Abstract:Recent advances in diffusion models have significantly enhanced the quality of image synthesis, yet they have also introduced serious safety concerns, particularly the generation of Not Safe for Work (NSFW) content. Previous research has demonstrated that adversarial prompts can be used to generate NSFW content. However, such adversarial text prompts are often easily detectable by text-based filters, limiting their efficacy. In this paper, we expose a previously overlooked vulnerability: adversarial image attacks targeting Image-to-Image (I2I) diffusion models. We propose AdvI2I, a novel framework that manipulates input images to induce diffusion models to generate NSFW content.
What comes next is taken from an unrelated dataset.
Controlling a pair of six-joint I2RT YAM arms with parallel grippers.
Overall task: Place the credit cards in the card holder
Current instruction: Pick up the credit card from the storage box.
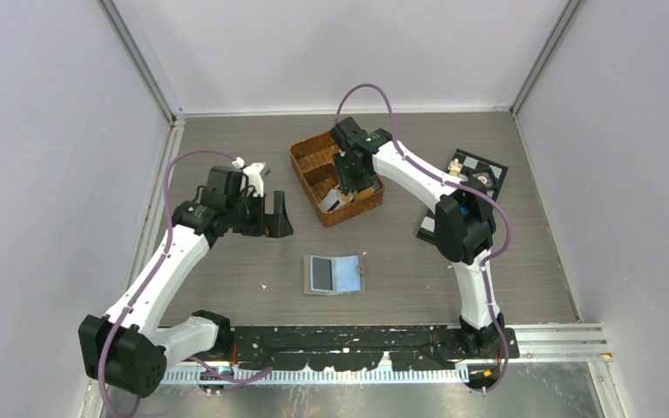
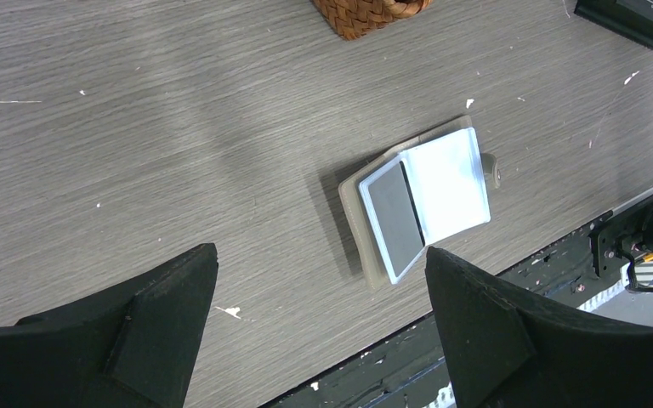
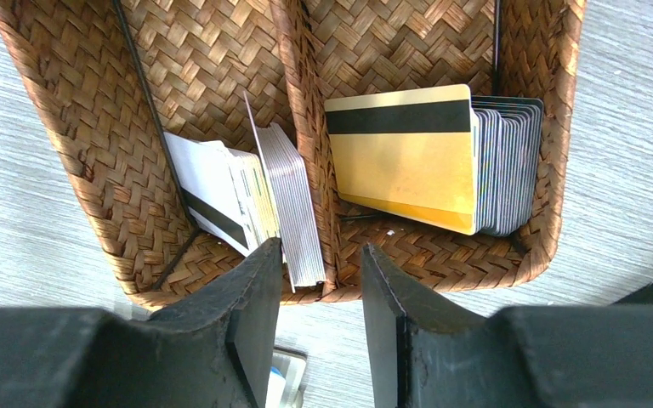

By optimizing a generator to craft adversarial images, AdvI2I circumvents existing defense mechanisms, such as Safe Latent Diffusion (SLD), without altering the text prompts. Furthermore, we introduce AdvI2I-Adaptive, an enhanced version that adapts to potential countermeasures and minimizes the resemblance between adversarial images and NSFW concept embeddings, making the attack more resilient against defenses. Through extensive experiments, we demonstrate that both AdvI2I and AdvI2I-Adaptive can effectively bypass current safeguards, highlighting the urgent need for stronger security measures to address the misuse of I2I diffusion models.

What problem does this paper attempt to address?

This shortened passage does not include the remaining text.